YOUR ASSIGNMENT — Beginning at the top of the data below, write out every line exactly until you reach the line with "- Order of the", and include that line.

Top of MATERIAL PROVIDED

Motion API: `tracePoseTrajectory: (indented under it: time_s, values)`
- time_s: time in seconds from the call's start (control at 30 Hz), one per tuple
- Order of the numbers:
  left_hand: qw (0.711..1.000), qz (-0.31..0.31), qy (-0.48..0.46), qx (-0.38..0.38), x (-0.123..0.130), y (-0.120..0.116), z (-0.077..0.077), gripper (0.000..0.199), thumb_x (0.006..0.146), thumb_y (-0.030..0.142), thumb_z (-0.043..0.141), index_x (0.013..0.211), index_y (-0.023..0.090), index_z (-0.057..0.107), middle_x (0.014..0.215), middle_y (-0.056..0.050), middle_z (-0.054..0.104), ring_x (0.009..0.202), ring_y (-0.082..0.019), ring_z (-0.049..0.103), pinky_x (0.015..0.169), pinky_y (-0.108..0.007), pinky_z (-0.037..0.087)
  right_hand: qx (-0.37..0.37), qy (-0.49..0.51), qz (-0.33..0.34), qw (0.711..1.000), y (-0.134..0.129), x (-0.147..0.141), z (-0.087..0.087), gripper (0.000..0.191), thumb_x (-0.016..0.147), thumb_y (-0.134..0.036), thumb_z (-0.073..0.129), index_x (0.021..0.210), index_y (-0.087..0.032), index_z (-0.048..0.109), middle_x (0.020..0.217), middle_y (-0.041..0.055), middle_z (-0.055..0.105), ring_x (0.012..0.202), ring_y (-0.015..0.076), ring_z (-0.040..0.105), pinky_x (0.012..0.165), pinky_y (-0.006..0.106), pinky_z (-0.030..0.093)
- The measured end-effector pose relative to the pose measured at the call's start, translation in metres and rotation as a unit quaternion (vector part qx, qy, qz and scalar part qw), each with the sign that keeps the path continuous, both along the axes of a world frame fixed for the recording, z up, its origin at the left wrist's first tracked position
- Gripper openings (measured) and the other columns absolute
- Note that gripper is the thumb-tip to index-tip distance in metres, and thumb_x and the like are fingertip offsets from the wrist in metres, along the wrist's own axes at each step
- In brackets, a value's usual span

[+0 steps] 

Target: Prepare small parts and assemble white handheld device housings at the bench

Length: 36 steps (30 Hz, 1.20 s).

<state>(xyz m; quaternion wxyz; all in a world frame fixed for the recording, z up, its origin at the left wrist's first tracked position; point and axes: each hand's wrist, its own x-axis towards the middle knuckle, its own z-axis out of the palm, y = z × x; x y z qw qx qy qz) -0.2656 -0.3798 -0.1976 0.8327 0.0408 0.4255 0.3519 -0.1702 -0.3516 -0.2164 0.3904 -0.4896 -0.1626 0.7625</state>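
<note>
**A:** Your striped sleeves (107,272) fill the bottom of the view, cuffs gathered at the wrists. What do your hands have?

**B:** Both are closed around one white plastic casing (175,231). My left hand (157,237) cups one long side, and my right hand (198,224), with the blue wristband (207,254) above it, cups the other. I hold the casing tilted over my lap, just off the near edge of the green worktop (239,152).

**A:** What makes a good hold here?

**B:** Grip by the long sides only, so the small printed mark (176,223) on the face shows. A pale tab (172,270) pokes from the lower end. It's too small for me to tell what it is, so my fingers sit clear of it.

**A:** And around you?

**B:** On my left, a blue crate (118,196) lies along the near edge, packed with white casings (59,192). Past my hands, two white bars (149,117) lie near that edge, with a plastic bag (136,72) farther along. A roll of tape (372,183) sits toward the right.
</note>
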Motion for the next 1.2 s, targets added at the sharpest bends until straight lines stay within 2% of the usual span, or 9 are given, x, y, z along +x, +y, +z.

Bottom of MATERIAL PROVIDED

TASK OUTPUT —
Motion API: `tracePoseTrajectory: (indented under it: time_s, values)`
- time_s: time in seconds from the call's start (control at 30 Hz), one per tuple
- Order of the numbers:

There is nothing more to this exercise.